Exercise input START

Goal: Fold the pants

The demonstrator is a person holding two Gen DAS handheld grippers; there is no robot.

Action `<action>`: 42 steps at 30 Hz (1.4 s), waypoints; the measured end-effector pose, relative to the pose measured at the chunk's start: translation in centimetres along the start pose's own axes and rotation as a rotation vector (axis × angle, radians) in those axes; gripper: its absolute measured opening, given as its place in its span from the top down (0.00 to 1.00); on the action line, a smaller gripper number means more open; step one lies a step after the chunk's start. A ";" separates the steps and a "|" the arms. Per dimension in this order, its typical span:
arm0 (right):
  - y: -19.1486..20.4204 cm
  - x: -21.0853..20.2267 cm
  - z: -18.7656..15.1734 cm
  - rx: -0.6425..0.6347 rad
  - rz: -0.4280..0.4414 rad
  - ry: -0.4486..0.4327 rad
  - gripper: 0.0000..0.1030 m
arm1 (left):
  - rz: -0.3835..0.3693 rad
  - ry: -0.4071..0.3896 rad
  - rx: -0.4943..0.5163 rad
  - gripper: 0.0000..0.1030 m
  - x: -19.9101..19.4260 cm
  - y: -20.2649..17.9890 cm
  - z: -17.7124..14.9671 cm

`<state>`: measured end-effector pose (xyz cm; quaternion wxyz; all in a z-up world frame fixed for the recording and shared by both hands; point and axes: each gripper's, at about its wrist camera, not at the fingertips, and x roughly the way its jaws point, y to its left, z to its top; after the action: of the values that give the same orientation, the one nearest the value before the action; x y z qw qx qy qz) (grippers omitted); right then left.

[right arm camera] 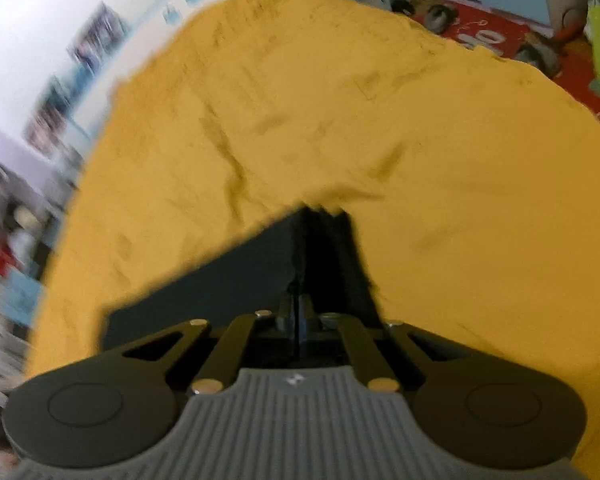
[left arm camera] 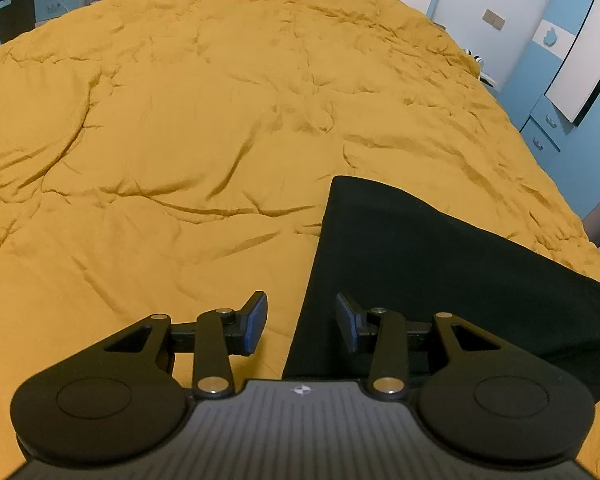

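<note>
The black pants (left arm camera: 440, 264) lie flat on the bed's mustard quilt (left arm camera: 180, 120), the left gripper (left arm camera: 302, 322) hovering half-open and empty over their edge, the right gripper (right arm camera: 300, 312) pinched onto dark cloth.

My right wrist view is smeared with motion blur: the room clutter (right arm camera: 40, 152) from nine to eleven o'clock is unreadable streaks. The right gripper (right arm camera: 300, 316) has its jaws together on dark cloth, but I can't make out which part of the pants (right arm camera: 204, 280). In my left wrist view the pants (left arm camera: 440, 264) run behind the gripper body at six o'clock.
</note>
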<state>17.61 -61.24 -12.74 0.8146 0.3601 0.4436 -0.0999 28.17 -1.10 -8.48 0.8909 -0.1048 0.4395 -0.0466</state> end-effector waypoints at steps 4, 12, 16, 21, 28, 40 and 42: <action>0.1 0.5 -1.2 -0.046 -0.057 -0.011 1.00 | 0.012 0.000 0.009 0.55 -0.3 0.3 -0.1; 5.3 -2.6 -1.9 -0.327 -0.112 -0.153 0.98 | -0.029 -0.037 0.035 0.65 0.6 -0.1 2.5; 7.0 -0.5 -2.0 -0.393 -0.125 -0.195 0.98 | -0.068 -0.029 0.113 0.74 3.4 -2.5 4.4; 6.7 2.1 -1.9 -0.387 -0.181 -0.210 0.98 | -0.083 -0.003 0.166 0.79 8.0 -4.3 5.8; 4.6 5.4 -1.8 -0.339 -0.222 -0.167 1.00 | 0.001 0.025 0.175 0.90 14.4 -3.7 7.6; 6.4 2.5 -2.7 -0.377 -0.224 -0.240 0.98 | -0.059 0.008 0.187 0.92 7.9 -2.3 7.7; 7.4 1.6 -3.5 -0.402 -0.227 -0.243 0.98 | -0.068 0.028 0.239 0.92 5.9 -3.2 5.7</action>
<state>19.82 -53.37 -11.51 0.9007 0.1242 0.3909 -0.1433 36.32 -4.39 -8.97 0.8887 -0.0123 0.4395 -0.1301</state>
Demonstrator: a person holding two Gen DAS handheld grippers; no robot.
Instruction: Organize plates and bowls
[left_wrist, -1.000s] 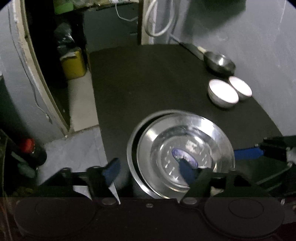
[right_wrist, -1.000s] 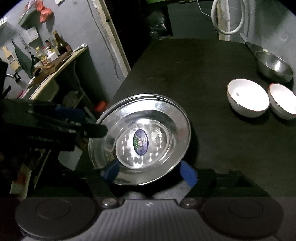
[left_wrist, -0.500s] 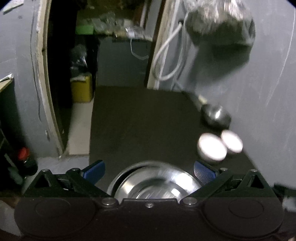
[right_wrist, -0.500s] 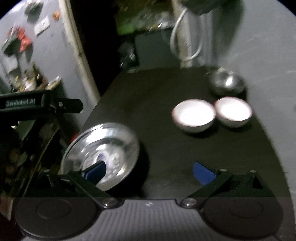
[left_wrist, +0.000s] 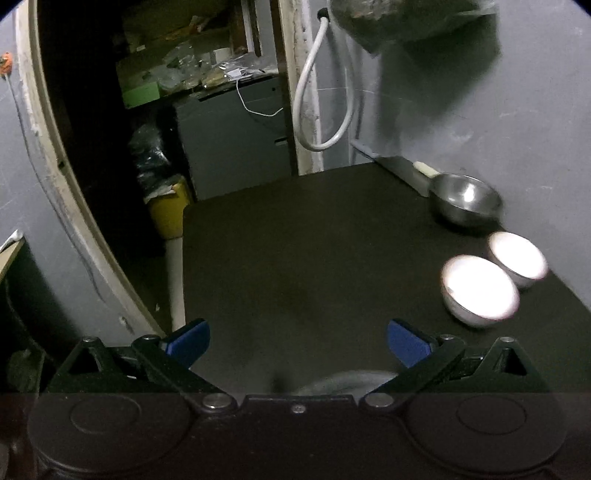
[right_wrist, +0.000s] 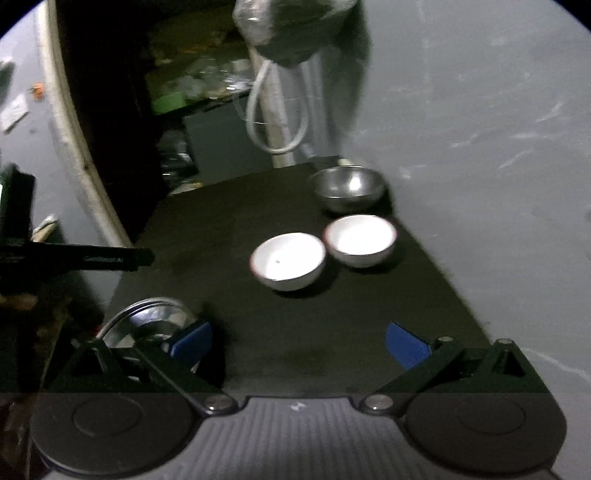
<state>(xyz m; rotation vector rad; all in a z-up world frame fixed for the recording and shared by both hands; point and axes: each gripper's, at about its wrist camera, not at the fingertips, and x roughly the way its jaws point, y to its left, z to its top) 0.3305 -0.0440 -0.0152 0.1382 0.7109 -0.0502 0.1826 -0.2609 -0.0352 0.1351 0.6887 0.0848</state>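
Observation:
Stacked steel plates (right_wrist: 147, 319) lie at the near left edge of the black table (right_wrist: 229, 236); only their rim (left_wrist: 343, 382) shows below my left gripper. Two white bowls (right_wrist: 288, 264) (right_wrist: 360, 240) sit side by side further back, with a steel bowl (right_wrist: 347, 186) behind them. They also show in the left wrist view: white bowls (left_wrist: 480, 288) (left_wrist: 517, 256) and steel bowl (left_wrist: 465, 199). My left gripper (left_wrist: 298, 338) is open and empty above the table. My right gripper (right_wrist: 299, 341) is open and empty, its left finger beside the plates.
A grey wall (right_wrist: 480, 110) runs along the table's right side. A white hose loop (left_wrist: 321, 110) hangs at the far end. A doorway with a yellow container (left_wrist: 168, 214) lies left of the table. The other gripper's arm (right_wrist: 74, 258) reaches in from the left.
Both grippers have opened and pulled back and up from the steel plates, which now lie on the table. Both views have tilted up toward the bowls.

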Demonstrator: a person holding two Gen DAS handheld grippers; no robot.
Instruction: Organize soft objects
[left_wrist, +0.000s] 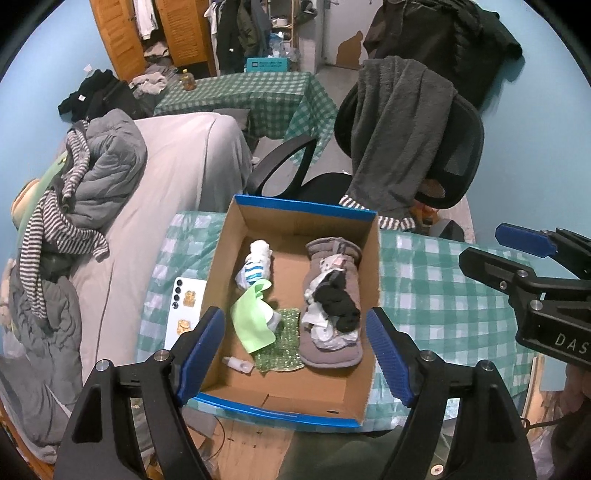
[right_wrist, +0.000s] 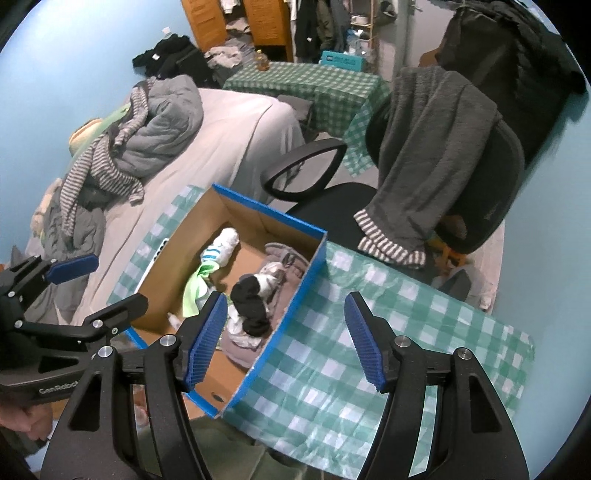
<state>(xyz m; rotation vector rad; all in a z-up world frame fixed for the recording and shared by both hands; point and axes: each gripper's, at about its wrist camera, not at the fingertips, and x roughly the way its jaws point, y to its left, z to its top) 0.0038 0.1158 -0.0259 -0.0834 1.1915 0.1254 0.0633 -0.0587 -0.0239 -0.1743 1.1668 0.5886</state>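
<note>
An open cardboard box (left_wrist: 221, 280) with blue rims sits on a green checked tablecloth (left_wrist: 443, 295). Inside lie a grey cloth (left_wrist: 332, 354) with a black sock (left_wrist: 340, 299) and white pieces on it, a light green cloth (left_wrist: 251, 321), a rolled white and blue sock (left_wrist: 256, 264), a green patterned mat (left_wrist: 286, 343) and a small white bottle (left_wrist: 238, 363). My left gripper (left_wrist: 295, 354) is open and empty, held above the box's near end. My right gripper (right_wrist: 286, 338) is open and empty, above the box's right wall (right_wrist: 291, 306). The black sock also shows in the right wrist view (right_wrist: 251, 301).
A white phone (left_wrist: 184, 310) lies on the cloth left of the box. A black office chair (left_wrist: 443, 147) with a grey fleece draped on it stands behind the table. A bed (left_wrist: 166, 177) with piled clothes is at left. A second checked table (left_wrist: 258, 96) stands further back.
</note>
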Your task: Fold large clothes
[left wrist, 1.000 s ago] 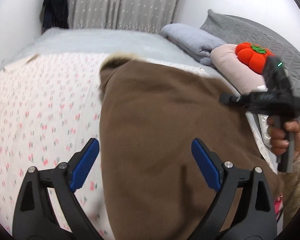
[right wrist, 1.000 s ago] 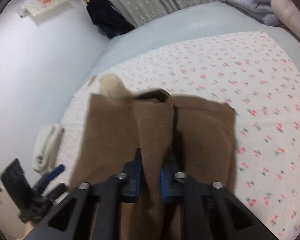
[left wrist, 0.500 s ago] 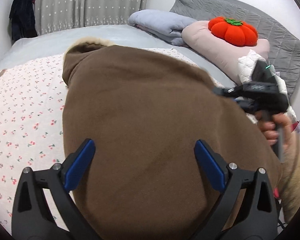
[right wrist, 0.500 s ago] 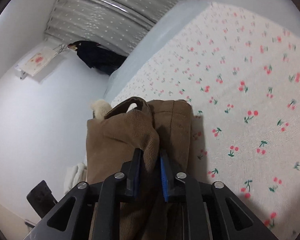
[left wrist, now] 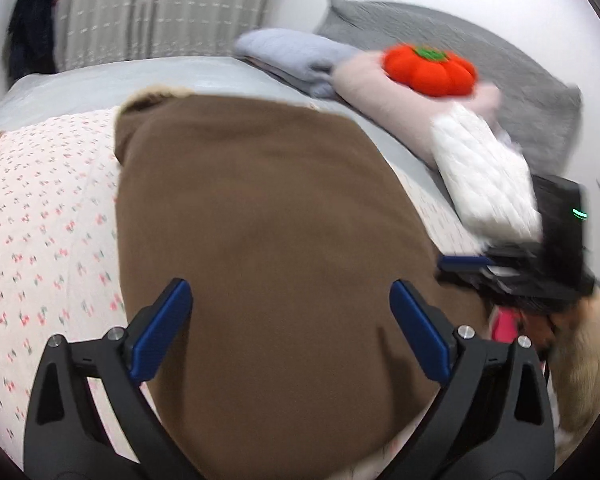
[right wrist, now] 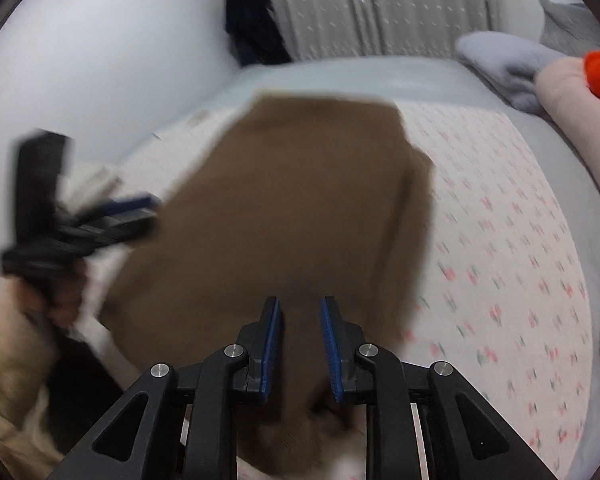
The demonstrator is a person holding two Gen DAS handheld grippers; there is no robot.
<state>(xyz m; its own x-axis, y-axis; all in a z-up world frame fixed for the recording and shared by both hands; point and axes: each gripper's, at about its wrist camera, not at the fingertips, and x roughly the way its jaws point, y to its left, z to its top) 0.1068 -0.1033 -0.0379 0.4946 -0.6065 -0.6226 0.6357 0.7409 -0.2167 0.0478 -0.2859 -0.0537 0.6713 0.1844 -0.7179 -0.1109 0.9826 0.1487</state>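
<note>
A large brown garment [left wrist: 260,216] lies folded on the cherry-print bedspread [left wrist: 40,208]; it also shows in the right wrist view [right wrist: 292,208]. A cream lining peeks out at its far end. My left gripper [left wrist: 290,328] is wide open above the garment's near part, holding nothing. My right gripper [right wrist: 300,344] has its jaws slightly parted over the garment's near edge, with no cloth between them. The right gripper also shows at the right in the left wrist view [left wrist: 512,268], and the left gripper shows blurred at the left in the right wrist view [right wrist: 80,220].
At the bed's head lie a red pumpkin cushion [left wrist: 430,70], a pink pillow [left wrist: 388,104], a folded grey-blue blanket [left wrist: 296,56], a white quilted item [left wrist: 484,176] and a grey headboard cushion [left wrist: 500,80]. A dark garment [right wrist: 252,28] hangs by the curtain. A white wall runs along the left.
My right gripper has let go of the brown fold it was pinching and its jaws have parted. The garment now lies flatter on the bed. Both views have swung and are blurred.
</note>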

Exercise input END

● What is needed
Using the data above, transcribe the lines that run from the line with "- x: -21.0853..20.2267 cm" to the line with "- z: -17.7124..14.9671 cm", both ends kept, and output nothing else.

● Result
  - x: -21.0853..20.2267 cm
  - z: -18.7656..15.1734 cm
  - rx: -0.6425..0.6347 rad
  - rz: -0.4280..0.4414 rad
  - ry: -0.4486..0.4327 rad
  - gripper: 0.0000..0.1030 m
arm1 (left):
  - rz: -0.3835..0.3693 rad
  - ry: -0.4071..0.3896 rad
  - rx: -0.4943..0.5163 rad
  - gripper: 0.0000..0.1030 m
  - x: -19.9101..19.4260 cm
  - y: -20.2649..17.9890 cm
  - z: -17.7124..14.9671 cm

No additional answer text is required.